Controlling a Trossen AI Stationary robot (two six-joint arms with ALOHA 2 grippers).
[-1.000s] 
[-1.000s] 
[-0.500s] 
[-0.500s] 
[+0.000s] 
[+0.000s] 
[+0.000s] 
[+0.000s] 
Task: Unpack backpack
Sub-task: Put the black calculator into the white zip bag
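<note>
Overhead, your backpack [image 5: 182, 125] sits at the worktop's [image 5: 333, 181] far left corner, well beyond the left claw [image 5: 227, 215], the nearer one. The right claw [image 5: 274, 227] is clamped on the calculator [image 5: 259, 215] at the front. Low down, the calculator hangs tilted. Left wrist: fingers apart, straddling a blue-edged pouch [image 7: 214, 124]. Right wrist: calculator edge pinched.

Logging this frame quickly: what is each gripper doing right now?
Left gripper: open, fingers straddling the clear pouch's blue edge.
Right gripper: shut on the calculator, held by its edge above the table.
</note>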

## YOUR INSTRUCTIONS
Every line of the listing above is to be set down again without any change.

## YOUR SOLUTION
Controlling a Trossen AI Stationary robot (two six-joint arms with ALOHA 2 grippers).
[-1.000s] 
[-1.000s] 
[-0.500s] 
[-0.500s] 
[+0.000s] 
[+0.000s] 
[+0.000s] 
[+0.000s] 
Task: Unpack backpack
Sub-task: Put the black calculator into the white zip bag
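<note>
Overhead, your backpack [image 5: 182, 125] sits at the worktop's [image 5: 333, 181] far left corner, well beyond the left claw [image 5: 227, 215], the nearer one. The right claw [image 5: 274, 227] is clamped on the calculator [image 5: 259, 215] at the front. Low down, the calculator hangs tilted. Left wrist: fingers apart, straddling a blue-edged pouch [image 7: 214, 124]. Right wrist: calculator edge pinched.

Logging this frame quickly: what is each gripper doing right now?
Left gripper: open, fingers straddling the clear pouch's blue edge.
Right gripper: shut on the calculator, held by its edge above the table.
</note>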

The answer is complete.